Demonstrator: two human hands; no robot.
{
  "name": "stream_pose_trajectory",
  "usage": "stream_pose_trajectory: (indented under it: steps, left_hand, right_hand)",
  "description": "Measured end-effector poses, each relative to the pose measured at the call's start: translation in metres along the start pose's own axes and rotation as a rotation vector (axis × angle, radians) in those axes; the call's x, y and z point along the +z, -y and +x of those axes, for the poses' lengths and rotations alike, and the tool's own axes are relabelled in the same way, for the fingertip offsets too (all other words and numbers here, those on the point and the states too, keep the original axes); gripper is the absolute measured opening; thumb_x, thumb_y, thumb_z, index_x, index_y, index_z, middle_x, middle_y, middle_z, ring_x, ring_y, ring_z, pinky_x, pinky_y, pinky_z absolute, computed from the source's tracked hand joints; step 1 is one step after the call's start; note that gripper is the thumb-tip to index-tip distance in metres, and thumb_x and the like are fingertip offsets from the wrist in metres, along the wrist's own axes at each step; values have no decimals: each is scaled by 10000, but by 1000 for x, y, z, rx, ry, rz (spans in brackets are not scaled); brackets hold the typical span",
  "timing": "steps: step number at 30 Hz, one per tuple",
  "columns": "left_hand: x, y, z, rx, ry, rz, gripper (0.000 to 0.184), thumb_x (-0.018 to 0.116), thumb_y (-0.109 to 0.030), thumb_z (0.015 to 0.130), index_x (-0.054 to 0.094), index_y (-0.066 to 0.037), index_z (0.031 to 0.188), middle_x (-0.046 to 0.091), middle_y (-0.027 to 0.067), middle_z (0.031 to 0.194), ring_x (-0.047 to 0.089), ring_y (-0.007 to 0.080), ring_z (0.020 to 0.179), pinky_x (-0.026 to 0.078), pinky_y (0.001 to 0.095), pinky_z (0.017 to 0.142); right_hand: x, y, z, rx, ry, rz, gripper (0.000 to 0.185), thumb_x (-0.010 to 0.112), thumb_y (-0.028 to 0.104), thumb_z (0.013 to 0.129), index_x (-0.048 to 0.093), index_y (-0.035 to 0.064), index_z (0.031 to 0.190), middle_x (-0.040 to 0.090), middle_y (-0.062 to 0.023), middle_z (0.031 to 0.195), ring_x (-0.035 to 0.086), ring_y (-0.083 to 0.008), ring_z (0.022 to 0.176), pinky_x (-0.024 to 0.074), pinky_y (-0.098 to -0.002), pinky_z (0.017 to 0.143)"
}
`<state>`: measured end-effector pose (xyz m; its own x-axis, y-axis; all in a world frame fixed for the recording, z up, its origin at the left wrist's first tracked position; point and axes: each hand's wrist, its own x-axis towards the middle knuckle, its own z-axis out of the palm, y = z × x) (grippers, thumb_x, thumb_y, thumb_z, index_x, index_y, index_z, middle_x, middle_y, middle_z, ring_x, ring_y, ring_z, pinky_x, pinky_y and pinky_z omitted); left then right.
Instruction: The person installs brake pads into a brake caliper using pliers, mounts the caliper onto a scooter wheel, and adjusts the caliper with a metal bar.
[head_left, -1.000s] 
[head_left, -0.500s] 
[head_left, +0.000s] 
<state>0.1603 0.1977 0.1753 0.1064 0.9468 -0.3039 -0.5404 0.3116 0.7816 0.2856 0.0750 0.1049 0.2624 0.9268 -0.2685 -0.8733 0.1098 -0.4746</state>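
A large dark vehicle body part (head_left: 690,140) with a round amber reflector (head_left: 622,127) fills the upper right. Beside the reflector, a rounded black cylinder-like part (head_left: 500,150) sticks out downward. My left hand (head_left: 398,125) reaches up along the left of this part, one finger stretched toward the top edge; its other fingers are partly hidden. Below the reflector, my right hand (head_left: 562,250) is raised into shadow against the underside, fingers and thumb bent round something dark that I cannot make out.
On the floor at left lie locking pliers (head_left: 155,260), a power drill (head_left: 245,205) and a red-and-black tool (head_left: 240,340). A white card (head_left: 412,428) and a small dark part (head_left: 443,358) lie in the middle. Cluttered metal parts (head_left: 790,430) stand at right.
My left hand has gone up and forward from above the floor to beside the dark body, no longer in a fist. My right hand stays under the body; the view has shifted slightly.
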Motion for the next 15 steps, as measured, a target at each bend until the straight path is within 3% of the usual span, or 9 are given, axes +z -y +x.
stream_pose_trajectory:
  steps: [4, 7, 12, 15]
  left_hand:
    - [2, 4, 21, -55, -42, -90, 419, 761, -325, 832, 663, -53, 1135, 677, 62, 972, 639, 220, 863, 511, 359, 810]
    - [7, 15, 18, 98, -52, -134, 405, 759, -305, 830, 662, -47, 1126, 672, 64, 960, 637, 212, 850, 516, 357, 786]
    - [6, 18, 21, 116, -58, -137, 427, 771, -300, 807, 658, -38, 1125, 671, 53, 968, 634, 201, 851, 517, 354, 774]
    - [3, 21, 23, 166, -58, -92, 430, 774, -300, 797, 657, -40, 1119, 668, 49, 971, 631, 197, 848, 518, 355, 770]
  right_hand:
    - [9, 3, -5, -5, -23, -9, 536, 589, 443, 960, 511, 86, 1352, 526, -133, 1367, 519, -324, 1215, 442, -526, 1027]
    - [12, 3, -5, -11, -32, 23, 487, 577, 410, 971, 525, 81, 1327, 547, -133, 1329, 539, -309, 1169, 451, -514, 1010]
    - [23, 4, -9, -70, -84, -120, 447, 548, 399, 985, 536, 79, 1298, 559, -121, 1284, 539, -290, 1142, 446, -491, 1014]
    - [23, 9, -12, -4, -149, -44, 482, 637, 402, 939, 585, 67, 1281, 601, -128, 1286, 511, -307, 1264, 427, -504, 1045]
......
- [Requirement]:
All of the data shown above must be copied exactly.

- [Solution for this exercise]:
Demonstrator: two human hands; no robot.
{
  "name": "stream_pose_trajectory",
  "usage": "stream_pose_trajectory: (indented under it: steps, left_hand, right_hand)",
  "description": "Measured end-effector poses, each relative to the pose measured at the call's start: translation in metres along the start pose's own axes and rotation as a rotation vector (axis × angle, radians) in those axes; the call's x, y and z point along the +z, -y and +x of those axes, for the poses' lengths and rotations alike, and the tool's own axes are relabelled in the same way, for the fingertip offsets too (all other words and numbers here, those on the point and the states too, keep the original axes); gripper is the absolute measured opening; thumb_x, thumb_y, thumb_z, index_x, index_y, index_z, middle_x, middle_y, middle_z, ring_x, ring_y, ring_z, pinky_x, pinky_y, pinky_z absolute, computed from the source's tracked hand joints; step 1 is one step after the call's start; note that gripper is the thumb-tip to index-tip distance in metres, and thumb_x and the like are fingertip offsets from the wrist in metres, along the wrist's own axes at each step; values have no decimals: each is scaled by 10000, but by 1000 for x, y, z, rx, ry, rz (spans in brackets are not scaled); brackets hold the typical span",
  "timing": "steps: step number at 30 Hz, one per tuple",
  "columns": "left_hand: x, y, z, rx, ry, rz, gripper (0.000 to 0.184), thumb_x (-0.018 to 0.116), thumb_y (-0.109 to 0.030), thumb_z (0.015 to 0.130), index_x (-0.054 to 0.094), index_y (-0.066 to 0.037), index_z (0.031 to 0.188), middle_x (-0.046 to 0.091), middle_y (-0.027 to 0.067), middle_z (0.031 to 0.194), ring_x (-0.047 to 0.089), ring_y (-0.007 to 0.080), ring_z (0.020 to 0.179), pinky_x (-0.026 to 0.078), pinky_y (0.001 to 0.095), pinky_z (0.017 to 0.142); right_hand: x, y, z, rx, ry, rz, gripper (0.000 to 0.185), thumb_x (-0.010 to 0.112), thumb_y (-0.028 to 0.104), thumb_z (0.013 to 0.129), index_x (-0.048 to 0.093), index_y (-0.035 to 0.064), index_z (0.031 to 0.190), middle_x (-0.040 to 0.090), middle_y (-0.062 to 0.023), middle_z (0.031 to 0.195), ring_x (-0.035 to 0.086), ring_y (-0.083 to 0.008), ring_z (0.022 to 0.176), pinky_x (-0.024 to 0.074), pinky_y (-0.098 to -0.002), pinky_z (0.017 to 0.143)"
}
`<state>`: measured end-effector pose (xyz m; its own x-axis, y-axis; all in a world frame fixed for the recording, z up, its origin at the left wrist's first tracked position; point and axes: each hand's wrist, its own x-axis towards the middle knuckle, its own z-axis out of the palm, y = z × x) (grippers, thumb_x, thumb_y, thumb_z, index_x, index_y, index_z, middle_x, middle_y, middle_z, ring_x, ring_y, ring_z, pinky_x, pinky_y and pinky_z omitted); left then right.
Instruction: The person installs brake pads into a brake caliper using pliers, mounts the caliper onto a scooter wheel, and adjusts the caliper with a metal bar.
[head_left, -1.000s] 
[head_left, -0.500s] 
[head_left, +0.000s] 
<state>0.1603 0.1977 0.1753 0.1064 0.9468 -0.3039 -0.5404 0.3116 0.7816 0.2856 0.0750 0.1049 0.2624 0.9268 -0.2685 -0.8733 0.1098 -0.4746</state>
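A large dark vehicle body part (head_left: 690,140) with a round amber reflector (head_left: 622,127) fills the upper right. Beside the reflector, a rounded black cylinder-like part (head_left: 500,150) sticks out downward. My left hand (head_left: 398,125) reaches up along the left of this part, one finger stretched toward the top edge; its other fingers are partly hidden. Below the reflector, my right hand (head_left: 562,250) is raised into shadow against the underside, fingers and thumb bent round something dark that I cannot make out.
On the floor at left lie locking pliers (head_left: 155,260), a power drill (head_left: 245,205) and a red-and-black tool (head_left: 240,340). A white card (head_left: 412,428) and a small dark part (head_left: 443,358) lie in the middle. Cluttered metal parts (head_left: 790,430) stand at right.
My left hand has gone up and forward from above the floor to beside the dark body, no longer in a fist. My right hand stays under the body; the view has shifted slightly.
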Motion for the next 15 steps, as measured, a target at each bend until the straight path is within 3% of the usual span, or 9 are given, axes +z -y +x.
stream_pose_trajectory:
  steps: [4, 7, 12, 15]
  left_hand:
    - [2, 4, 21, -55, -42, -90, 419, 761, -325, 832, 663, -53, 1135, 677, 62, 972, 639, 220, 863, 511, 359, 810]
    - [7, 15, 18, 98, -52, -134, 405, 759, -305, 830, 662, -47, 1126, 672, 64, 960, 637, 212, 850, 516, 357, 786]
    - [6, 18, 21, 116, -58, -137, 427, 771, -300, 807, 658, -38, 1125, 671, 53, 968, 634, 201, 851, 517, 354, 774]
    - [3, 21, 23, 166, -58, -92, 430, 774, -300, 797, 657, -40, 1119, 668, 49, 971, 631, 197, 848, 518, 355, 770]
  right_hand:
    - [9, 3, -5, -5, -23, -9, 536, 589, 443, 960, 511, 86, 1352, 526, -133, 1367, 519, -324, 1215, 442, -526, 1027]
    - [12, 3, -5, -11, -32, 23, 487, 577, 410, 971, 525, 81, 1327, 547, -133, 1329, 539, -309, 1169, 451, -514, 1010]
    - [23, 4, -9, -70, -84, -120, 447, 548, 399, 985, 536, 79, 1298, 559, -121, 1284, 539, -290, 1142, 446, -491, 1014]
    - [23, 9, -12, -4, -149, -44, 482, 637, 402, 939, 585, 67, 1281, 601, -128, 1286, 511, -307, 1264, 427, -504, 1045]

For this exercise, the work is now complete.